_Work item:_ When the line containing "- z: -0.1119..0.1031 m" is found in the data below, copy it and each line after it through the line containing "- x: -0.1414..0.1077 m", exactly and with no others.

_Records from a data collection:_
►
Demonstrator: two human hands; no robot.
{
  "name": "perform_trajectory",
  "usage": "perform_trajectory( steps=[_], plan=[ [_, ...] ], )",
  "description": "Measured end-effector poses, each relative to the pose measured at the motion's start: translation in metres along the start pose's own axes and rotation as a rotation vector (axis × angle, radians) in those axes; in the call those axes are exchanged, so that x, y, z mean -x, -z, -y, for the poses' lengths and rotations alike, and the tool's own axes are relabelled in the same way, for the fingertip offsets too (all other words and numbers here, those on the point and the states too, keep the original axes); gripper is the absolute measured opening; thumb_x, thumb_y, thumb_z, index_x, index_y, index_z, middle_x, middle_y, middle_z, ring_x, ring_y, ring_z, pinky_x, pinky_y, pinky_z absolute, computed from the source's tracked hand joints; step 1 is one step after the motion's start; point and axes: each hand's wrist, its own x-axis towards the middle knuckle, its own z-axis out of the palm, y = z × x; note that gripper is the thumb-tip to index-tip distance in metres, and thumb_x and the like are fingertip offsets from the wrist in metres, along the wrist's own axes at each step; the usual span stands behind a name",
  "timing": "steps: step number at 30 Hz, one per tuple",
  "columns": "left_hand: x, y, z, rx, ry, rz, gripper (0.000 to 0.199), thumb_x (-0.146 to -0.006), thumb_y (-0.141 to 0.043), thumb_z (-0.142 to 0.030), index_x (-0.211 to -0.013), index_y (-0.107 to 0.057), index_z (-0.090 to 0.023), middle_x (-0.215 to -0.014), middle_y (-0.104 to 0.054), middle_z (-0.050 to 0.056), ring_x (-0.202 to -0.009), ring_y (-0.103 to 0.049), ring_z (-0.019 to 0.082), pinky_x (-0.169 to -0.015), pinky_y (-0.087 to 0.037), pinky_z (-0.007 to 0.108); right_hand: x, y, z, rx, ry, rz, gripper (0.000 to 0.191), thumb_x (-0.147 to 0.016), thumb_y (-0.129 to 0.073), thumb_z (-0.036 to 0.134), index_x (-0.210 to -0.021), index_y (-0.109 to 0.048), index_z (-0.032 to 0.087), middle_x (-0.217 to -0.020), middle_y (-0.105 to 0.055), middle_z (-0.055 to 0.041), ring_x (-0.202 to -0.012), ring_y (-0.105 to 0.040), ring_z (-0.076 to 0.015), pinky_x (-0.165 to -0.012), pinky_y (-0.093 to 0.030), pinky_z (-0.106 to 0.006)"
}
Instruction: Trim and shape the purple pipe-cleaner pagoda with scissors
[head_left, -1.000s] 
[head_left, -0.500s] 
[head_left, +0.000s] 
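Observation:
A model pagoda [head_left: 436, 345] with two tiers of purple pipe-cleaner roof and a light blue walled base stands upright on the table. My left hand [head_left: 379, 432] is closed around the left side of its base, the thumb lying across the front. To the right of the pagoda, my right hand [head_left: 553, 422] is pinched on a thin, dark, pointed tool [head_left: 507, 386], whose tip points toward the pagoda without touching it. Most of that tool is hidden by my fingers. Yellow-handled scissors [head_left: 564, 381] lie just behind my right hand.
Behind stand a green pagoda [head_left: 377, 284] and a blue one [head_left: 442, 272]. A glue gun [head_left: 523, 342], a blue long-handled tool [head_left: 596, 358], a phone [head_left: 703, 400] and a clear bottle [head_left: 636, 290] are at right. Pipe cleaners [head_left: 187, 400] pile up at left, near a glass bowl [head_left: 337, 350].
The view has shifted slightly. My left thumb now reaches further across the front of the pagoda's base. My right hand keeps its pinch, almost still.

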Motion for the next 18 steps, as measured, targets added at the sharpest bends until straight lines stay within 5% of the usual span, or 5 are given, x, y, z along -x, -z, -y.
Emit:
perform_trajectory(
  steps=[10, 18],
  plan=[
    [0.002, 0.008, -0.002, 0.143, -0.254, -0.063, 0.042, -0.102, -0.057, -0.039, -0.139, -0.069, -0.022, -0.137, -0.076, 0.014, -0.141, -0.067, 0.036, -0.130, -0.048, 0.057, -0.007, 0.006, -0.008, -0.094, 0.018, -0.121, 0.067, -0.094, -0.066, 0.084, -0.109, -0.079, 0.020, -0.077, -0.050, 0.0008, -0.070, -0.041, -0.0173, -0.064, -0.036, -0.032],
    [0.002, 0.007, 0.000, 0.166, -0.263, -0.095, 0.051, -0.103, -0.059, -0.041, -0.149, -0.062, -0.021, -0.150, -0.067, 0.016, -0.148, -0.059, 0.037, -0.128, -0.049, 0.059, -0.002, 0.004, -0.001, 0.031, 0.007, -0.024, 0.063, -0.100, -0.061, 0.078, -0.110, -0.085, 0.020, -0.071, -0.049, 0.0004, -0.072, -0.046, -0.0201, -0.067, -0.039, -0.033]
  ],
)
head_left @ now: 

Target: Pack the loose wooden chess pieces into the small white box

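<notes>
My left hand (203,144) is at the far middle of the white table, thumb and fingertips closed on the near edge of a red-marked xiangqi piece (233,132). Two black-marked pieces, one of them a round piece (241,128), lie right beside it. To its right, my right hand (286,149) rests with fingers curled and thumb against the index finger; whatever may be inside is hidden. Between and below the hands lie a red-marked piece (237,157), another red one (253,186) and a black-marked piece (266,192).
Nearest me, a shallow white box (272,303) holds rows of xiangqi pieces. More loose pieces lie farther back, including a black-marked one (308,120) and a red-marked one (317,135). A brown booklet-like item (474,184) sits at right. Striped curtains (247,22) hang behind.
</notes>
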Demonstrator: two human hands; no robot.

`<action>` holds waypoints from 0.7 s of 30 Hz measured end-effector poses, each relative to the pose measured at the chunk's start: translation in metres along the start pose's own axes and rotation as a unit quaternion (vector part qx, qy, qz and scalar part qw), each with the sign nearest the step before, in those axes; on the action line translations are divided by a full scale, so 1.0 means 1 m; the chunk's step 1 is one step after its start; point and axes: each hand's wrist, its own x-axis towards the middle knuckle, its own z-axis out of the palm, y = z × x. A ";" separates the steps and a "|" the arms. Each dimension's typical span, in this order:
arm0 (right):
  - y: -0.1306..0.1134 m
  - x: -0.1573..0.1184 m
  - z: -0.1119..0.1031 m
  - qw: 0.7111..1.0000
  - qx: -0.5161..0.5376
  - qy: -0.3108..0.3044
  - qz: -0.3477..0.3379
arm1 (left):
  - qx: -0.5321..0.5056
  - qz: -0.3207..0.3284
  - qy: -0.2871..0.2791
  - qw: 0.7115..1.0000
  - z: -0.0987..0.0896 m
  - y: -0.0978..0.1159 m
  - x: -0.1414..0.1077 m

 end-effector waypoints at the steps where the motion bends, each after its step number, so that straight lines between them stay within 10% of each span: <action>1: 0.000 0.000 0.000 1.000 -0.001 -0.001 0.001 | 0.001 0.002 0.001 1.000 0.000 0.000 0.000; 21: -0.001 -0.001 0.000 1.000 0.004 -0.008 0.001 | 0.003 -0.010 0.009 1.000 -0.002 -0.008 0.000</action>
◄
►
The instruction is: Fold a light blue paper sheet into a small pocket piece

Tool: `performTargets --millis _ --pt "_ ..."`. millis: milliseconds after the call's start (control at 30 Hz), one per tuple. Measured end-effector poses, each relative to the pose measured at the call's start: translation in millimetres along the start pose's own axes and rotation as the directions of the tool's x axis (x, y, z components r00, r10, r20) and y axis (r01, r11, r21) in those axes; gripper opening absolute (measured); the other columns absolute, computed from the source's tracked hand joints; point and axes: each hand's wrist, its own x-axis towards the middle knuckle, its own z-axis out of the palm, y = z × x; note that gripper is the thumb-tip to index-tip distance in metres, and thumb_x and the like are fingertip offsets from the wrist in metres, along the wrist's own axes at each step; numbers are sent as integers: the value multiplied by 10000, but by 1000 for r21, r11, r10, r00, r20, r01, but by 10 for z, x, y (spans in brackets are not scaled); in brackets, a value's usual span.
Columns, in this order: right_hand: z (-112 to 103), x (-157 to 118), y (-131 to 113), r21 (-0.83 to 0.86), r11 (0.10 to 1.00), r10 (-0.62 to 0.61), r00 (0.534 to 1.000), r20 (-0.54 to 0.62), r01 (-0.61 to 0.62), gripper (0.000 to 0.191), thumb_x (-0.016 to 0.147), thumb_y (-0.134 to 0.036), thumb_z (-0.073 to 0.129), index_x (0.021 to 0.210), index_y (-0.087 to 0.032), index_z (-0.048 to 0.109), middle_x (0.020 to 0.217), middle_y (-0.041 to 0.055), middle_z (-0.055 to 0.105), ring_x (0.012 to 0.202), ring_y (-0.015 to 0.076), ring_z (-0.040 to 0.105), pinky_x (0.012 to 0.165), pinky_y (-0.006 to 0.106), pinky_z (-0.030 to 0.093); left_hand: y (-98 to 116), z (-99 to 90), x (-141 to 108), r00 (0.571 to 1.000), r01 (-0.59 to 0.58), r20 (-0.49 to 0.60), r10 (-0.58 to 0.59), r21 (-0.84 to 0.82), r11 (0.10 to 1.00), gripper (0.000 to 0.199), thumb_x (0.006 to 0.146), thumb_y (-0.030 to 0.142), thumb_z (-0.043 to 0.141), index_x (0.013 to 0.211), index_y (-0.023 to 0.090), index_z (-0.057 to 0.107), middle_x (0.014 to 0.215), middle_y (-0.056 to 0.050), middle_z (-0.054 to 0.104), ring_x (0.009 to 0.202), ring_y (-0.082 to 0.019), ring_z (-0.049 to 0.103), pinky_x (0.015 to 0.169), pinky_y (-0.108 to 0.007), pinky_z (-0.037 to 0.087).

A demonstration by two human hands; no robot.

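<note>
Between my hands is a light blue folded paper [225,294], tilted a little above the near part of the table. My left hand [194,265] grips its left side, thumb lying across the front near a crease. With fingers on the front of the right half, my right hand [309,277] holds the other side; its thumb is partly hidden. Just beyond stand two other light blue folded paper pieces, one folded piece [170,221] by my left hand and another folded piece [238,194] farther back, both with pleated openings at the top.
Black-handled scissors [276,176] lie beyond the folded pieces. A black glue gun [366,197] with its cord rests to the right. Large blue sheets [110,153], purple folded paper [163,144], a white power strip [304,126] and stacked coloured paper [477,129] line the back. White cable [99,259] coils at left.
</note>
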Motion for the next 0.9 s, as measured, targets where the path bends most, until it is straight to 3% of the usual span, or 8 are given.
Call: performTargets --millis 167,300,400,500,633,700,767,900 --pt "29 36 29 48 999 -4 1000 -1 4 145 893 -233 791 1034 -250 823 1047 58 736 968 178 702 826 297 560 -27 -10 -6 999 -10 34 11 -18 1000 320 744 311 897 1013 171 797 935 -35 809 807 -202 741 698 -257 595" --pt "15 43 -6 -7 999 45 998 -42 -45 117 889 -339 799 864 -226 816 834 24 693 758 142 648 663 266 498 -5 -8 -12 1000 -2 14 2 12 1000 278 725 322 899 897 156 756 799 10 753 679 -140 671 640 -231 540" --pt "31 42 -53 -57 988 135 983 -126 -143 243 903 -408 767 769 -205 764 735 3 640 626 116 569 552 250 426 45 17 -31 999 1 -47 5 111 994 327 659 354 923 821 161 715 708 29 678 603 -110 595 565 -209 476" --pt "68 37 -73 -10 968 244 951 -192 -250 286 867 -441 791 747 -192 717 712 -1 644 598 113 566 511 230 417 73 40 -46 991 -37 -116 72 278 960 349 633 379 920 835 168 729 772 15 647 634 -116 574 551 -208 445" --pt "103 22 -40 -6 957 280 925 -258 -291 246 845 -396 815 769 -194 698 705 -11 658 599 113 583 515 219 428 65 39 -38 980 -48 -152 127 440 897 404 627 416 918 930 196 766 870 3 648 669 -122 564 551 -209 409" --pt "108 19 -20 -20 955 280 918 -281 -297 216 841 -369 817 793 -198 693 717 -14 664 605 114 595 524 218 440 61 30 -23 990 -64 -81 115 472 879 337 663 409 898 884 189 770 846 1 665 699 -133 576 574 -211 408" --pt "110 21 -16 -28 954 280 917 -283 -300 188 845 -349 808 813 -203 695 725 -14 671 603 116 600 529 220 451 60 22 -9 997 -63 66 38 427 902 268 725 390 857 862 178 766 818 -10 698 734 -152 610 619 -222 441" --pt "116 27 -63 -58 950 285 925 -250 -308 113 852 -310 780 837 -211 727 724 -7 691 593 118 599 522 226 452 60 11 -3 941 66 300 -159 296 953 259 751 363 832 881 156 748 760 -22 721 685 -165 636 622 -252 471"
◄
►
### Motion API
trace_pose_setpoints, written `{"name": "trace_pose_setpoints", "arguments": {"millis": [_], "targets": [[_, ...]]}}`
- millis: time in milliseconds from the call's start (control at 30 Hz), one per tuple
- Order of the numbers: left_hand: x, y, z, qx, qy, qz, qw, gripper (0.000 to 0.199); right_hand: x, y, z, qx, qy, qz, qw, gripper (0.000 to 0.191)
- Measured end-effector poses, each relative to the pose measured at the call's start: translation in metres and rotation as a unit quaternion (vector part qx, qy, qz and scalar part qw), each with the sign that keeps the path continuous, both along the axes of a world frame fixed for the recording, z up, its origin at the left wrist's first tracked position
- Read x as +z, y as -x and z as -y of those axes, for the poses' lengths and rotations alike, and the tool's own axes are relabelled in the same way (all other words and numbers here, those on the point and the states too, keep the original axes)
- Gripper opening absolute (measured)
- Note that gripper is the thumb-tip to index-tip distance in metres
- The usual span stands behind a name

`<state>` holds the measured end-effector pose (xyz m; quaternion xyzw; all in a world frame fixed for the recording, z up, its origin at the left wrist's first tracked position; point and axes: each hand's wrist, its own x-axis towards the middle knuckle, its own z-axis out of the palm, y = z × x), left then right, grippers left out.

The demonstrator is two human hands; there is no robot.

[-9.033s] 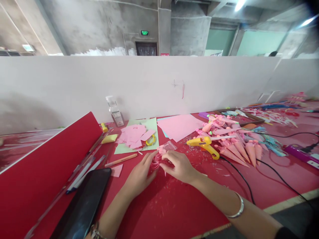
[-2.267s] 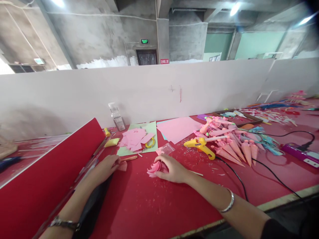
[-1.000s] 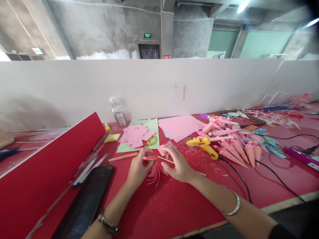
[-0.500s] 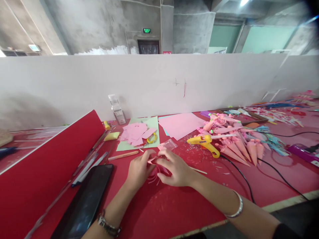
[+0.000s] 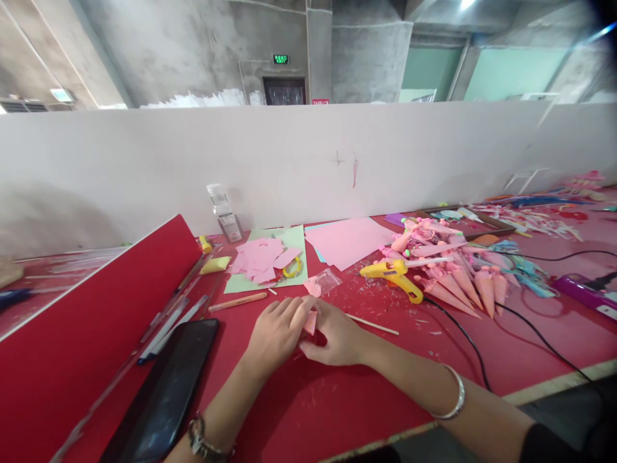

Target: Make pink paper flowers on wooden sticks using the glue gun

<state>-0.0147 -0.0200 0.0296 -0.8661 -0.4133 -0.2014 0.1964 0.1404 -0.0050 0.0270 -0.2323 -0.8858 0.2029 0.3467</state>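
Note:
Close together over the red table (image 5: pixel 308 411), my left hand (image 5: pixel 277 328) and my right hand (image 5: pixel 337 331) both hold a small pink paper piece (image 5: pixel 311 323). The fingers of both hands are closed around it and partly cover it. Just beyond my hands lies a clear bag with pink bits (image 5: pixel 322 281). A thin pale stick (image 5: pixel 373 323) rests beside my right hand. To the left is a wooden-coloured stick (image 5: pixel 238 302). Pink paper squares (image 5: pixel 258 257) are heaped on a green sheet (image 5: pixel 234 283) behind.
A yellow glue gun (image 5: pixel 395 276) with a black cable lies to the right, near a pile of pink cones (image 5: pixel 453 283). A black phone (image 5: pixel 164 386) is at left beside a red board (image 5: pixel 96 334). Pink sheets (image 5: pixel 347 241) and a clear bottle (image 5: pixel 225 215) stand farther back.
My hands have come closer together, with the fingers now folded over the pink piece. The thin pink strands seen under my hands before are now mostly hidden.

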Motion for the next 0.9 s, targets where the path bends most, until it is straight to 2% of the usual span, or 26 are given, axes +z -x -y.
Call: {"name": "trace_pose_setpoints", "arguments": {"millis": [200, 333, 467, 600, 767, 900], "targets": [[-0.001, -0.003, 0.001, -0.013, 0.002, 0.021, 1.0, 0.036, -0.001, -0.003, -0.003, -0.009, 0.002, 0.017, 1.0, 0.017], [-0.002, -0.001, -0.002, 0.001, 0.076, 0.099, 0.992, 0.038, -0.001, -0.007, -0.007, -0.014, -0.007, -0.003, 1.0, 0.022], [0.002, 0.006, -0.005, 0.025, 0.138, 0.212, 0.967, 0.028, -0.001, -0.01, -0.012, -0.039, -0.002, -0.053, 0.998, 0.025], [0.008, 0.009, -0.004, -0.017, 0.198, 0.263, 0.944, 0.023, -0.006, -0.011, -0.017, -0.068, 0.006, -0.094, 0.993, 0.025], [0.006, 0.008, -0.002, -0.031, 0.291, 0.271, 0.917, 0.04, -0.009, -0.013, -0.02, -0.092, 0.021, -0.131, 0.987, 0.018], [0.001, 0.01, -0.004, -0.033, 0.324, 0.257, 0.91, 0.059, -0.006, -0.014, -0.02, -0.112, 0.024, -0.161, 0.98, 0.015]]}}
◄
_Solution to this exercise:_
  - z: -0.1119..0.1031 m
  - qw: 0.7111..1.0000
  - qx: -0.5161..0.5376
  - qy: -0.3108..0.3044
  - qz: -0.3477..0.3379
arm1 (left):
  - qx: -0.5321..0.5056
  - qz: -0.3207..0.3284
  - qy: -0.2871..0.2791
  - qw: 0.7115..1.0000
  - z: -0.0987..0.0896 m
  - y: -0.0978..0.1159 m
  - x: -0.1414..0.1077 m

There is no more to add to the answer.